Archive for the ‘marquee flooring’ Category

Erecting marquees on bumpy or uneven surfaces

Monday, September 30th, 2013

In an ideal world all gardens would be level as bowling greens and have vehicular access right next door. In reality gardens come in all shapes and sizes and most of the time marquees are erected well away from car parking.

Most garden surfaces can be covered one way or another but there are a few that are unrealistic for marquees. Unless they are prepared to pay for a scaffolder to build a temporary level platform then it’s time to regretfully and politely walk away. This happens very rarely, people who have incredibly uneven gardens generally know that they’re not suitable for marquees.
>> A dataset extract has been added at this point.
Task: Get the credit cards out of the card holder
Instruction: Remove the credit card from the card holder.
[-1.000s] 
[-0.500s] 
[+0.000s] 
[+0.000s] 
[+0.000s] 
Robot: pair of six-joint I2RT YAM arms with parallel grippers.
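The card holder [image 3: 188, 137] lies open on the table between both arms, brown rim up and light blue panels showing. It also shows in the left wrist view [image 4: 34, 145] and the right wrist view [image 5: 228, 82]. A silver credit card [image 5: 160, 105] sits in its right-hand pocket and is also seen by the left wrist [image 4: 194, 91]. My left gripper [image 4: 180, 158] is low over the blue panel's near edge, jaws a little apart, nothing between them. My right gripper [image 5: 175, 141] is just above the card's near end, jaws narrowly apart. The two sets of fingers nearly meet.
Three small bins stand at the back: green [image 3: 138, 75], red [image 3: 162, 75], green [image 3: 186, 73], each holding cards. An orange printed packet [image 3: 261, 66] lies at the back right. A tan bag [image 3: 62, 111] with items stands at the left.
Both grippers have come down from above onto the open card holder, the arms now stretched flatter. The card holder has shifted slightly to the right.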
Some tips and tricks on marquees over uneven ground:

  • Customers are often concerned about sloped gardens. The marquee will go up easily but they’re concerned about furniture. An easy solution, take their garden furniture and test the slope. If they’re happy to sit on it then it’s fine to use a marquee for a sit down meal.
  • Avoid chocking up table legs. Chairs are a set height in comparison to tables, chocking up a table makes the guest look like a toddler at an over sized dinner.
  • Fill any holes in the garden before laying flooring. We used bark chippings as they’re garden friendly, cheap and easy to have a bag of in the van though can be a little spongy in large quantities. Alternatives are sand or newspaper. Lay plastic first to make it easy to clean up afterwards.
  • Remember you can always go over flower beds and small trees/bushes to make them a feature in the marquee. You lose a bit in useable floor space but it might give you a flatter area to erect the marquee.

Thanks for reading

Spencer

Laying a floor in a marquee

Thursday, August 22nd, 2013

This is how we and most of the marquee hire industry lay marquee flooring:

Any marquee flooring should have a non-breathable layer down underneath the main surface. This prevents the grass from giving off water vapour that will come back down as condensation and stops the surface getting muddy. Grass is tough stuff and covering it over for a week or so shouldn’t be a problem.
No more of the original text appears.